What’s new in Swift 5.7 + SCADE 🔥

  1. Concurrency in top-level code: SwiftNIO is compatible with the SCADE IDE. The good thing is SCADE now builds the Swift NIO classes for the Android platform as well.

  2. Async/await much easier to Use: The much-awaited async/await is now compatible with the latest SCADE version. In this article, its usage is explained.

  3. Distributed actor isolation: Introduces the ability for actors to work in a distributed form – to read and write properties or call methods over a network using remote procedure calls (RPC). We can now use the actor keyword in SCADE.

SwiftNIO with SCADE

SwiftNIO is a cross-platform asynchronous event-driven network application framework for the rapid development of maintainable high-performance protocol servers & clients.

As SCADE now supports Swift 5.7 it is very easy to implement protocol clients using async/await functionality.
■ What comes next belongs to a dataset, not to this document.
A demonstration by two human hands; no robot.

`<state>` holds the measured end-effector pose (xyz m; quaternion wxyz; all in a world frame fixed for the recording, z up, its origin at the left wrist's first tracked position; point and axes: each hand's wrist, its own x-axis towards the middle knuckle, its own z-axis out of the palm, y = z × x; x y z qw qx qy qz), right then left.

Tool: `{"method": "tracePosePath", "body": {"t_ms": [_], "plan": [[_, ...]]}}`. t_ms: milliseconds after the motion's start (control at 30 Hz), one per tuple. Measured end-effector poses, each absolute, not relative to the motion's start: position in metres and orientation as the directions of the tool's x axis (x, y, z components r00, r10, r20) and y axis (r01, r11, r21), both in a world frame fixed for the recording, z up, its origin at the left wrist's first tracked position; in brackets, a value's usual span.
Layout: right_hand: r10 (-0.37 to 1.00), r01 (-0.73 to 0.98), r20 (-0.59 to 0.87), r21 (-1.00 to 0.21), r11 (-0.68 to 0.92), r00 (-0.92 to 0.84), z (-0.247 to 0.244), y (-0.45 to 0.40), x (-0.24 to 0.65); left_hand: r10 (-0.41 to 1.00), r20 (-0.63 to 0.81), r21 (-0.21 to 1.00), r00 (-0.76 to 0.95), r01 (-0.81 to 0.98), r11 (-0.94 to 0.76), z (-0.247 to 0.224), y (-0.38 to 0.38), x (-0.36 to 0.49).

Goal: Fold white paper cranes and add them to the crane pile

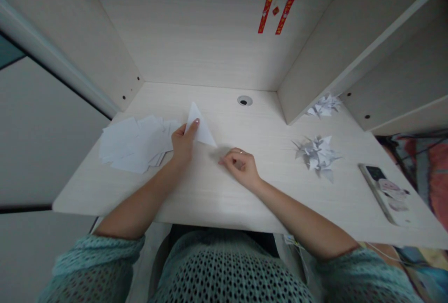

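Paper triangle (201,126) pinched in the left hand (182,143), thumb on top near the middle of it and fingers behind, so that hand is properly closed on the paper. The triangle sits on the desk (210,191) with one point aimed away from the person, and its lower corner reaches out toward the right hand (241,168).

That right hand is palm down on the wood, fingers loosely curled, nothing in it, with a thin ring (241,152) on one finger. It's just below and to the right of the triangle, not touching it as far as I can see.

Right next to the left hand there's a messy stack of paper squares (135,143), spread out and overlapping, running off toward the desk's left edge. Over on the right is a heap of folded paper shapes (317,154), all spiky points, and a smaller heap (325,106) sits further back by the shelf panel (308,65). Can't really tell what the shapes are from here.

Phone (383,193) lies at the right side of the desk, in a case with some pale print on it. There's a round cable hole (245,100) near the back, and red paper strips (276,9) are stuck up on the back panel. Both arms come in from teal mesh sleeves (94,265)
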<state>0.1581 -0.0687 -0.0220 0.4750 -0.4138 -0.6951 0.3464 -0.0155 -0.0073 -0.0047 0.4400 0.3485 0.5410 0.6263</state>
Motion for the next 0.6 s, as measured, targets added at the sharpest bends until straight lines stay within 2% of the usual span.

We will implement a TCP protocol connection as an example to demonstrate the functionality of SwiftNIO with the SCADE editor.

To begin, please make sure you have the latest SCADE editor build(greater than v2.0.57) installed. Create a sample SCADE project and set up the iOS and Android platforms simulators to test the application.

Integrate Apple’s swift-nio SDK

You can check Apple's swift-nio SDK here. It is open-source and you can easily add it to the project using SPM in Package.swift.

// swift-tools-version:5.7

import PackageDescription
import Foundation

let SCADE_SDK = ProcessInfo.processInfo.environment["SCADE_SDK"] ?? ""

let package = Package(
    name: "UgSwiftNioExample",
    platforms: [
        .macOS(.v10_14)
    ],
    products: [
        .library(
            name: "UgSwiftNioExample",
            type: .static,
            targets: [
                "UgSwiftNioExample"
            ]
        )
    ],
    dependencies: [
        .package(url: "https://github.com/apple/swift-nio.git", from: "2.46.0")
    ],
    targets: [
        .target(
            name: "UgSwiftNioExample",
            dependencies: [
                .product(name: "NIO", package: "swift-nio")
            ],
            exclude: ["main.page"],
            swiftSettings: [
                .unsafeFlags(["-F", SCADE_SDK], .when(platforms: [.macOS, .iOS])),
                .unsafeFlags(["-I", "\(SCADE_SDK)/include"], .when(platforms: [.android])),
            ]
        )
    ]
)

Create a TCP Client & Handler class

Now we will create two classes TCPClient & TCPClientHandler. These classes use the NIO framework to establish the TCP connection. Let’s import the required packages.

import Foundation
import NIO
import ScadeKit

The TCPClient class will take the host and port as the input endpoints to make a connection request.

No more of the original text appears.